* [Problem to solve] In the listing below, find the line with "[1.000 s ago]" and the line with "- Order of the". Repeat those two lines and all lines between them exactly.

* [Recorded data]
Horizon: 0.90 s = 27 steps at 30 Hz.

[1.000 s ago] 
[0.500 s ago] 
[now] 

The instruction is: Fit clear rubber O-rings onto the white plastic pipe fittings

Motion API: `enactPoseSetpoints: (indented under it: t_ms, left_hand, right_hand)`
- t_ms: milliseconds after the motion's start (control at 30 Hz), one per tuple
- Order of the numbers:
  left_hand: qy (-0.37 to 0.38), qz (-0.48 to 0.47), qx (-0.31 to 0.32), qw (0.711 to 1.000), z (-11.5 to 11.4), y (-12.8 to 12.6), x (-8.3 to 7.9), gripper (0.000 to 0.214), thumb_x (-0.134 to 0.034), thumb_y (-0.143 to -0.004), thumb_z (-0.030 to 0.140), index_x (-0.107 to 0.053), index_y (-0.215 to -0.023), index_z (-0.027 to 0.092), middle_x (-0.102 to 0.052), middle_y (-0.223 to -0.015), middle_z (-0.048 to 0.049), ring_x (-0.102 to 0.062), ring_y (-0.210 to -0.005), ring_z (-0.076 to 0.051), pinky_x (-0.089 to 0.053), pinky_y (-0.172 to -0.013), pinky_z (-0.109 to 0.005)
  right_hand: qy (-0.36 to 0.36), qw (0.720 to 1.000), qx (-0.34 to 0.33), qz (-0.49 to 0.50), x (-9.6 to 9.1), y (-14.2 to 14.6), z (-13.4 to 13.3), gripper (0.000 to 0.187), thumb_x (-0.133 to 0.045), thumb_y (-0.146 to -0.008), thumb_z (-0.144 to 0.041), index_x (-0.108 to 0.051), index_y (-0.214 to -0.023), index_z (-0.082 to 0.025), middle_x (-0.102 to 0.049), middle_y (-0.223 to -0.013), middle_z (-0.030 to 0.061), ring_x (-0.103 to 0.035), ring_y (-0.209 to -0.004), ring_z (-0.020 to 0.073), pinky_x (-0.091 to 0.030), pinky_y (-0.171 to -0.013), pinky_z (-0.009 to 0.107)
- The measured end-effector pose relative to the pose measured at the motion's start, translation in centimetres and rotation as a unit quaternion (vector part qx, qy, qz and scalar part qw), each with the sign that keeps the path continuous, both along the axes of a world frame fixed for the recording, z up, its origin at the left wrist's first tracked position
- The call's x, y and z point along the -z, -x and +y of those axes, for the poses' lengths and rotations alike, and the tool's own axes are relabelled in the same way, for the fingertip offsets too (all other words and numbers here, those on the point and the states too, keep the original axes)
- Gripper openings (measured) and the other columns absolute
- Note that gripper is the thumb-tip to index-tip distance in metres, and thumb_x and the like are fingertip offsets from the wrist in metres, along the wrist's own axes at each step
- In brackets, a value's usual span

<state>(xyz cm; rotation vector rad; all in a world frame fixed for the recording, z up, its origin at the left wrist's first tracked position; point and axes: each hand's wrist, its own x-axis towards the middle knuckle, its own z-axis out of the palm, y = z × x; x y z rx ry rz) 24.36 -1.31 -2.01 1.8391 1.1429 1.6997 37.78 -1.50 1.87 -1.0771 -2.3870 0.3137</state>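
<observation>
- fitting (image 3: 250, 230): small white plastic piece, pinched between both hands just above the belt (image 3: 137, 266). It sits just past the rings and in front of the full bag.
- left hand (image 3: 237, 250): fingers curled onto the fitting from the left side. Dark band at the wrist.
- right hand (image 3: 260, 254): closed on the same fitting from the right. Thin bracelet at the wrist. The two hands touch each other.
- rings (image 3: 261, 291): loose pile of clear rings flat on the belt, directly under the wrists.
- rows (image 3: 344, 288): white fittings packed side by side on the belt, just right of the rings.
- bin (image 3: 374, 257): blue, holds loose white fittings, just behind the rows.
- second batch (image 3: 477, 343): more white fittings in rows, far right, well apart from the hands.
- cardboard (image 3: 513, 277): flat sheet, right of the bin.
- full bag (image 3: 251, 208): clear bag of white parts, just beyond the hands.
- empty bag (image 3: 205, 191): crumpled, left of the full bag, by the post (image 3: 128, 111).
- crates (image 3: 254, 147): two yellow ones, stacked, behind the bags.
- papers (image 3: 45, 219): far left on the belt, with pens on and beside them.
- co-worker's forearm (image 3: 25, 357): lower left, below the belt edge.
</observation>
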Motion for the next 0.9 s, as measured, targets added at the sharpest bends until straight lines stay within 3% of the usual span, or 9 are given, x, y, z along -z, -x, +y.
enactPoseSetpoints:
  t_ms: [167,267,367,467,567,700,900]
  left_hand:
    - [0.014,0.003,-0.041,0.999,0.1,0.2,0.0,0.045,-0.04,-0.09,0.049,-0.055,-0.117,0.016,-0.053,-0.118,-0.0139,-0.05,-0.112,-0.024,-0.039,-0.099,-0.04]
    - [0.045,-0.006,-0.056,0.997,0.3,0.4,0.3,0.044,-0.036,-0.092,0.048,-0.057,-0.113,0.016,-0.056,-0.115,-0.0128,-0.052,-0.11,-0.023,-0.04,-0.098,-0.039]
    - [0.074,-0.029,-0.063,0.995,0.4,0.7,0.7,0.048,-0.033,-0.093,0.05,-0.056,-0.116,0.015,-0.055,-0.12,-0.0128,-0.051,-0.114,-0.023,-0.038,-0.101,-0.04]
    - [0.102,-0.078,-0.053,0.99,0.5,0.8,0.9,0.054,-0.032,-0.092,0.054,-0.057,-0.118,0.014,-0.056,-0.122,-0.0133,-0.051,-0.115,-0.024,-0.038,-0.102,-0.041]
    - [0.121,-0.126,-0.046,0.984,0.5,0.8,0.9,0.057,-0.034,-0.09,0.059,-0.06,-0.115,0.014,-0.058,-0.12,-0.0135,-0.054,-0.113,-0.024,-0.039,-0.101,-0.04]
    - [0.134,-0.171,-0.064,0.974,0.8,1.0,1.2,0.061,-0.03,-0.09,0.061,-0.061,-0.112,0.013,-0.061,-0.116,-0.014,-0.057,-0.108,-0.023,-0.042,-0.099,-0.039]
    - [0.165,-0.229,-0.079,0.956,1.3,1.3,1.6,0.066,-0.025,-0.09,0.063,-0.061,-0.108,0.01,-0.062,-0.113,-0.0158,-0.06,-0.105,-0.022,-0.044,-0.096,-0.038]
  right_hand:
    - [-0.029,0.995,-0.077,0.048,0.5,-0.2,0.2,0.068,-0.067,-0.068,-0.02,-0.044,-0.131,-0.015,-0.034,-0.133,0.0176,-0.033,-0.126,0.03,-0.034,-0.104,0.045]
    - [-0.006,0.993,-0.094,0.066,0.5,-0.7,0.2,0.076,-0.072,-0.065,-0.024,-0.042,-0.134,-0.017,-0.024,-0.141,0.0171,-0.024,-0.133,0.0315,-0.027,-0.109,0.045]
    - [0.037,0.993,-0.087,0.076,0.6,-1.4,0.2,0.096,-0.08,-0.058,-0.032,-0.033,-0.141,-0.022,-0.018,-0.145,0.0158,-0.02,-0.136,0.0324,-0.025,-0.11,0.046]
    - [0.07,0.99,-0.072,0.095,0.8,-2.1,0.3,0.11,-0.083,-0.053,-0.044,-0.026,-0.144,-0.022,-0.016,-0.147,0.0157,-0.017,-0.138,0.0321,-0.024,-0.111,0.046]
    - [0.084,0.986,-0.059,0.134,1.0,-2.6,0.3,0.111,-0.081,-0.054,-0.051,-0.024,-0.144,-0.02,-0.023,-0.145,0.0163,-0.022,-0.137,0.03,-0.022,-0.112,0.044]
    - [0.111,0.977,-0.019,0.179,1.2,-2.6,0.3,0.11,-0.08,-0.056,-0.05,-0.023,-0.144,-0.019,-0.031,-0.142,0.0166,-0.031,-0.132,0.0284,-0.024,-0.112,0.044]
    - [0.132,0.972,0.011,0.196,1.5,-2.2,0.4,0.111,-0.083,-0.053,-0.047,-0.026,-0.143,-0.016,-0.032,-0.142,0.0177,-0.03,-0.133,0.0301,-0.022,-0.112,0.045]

* [Answer for the task]
[1.000 s ago] 
[0.500 s ago] 
[now] 

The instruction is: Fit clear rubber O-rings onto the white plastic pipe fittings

Motion API: `enactPoseSetpoints: (indented under it: t_ms, left_hand, right_hand)`
- t_ms: milliseconds after the motion's start (control at 30 Hz), one per tuple
- Order of the numbers:

This concludes the exercise.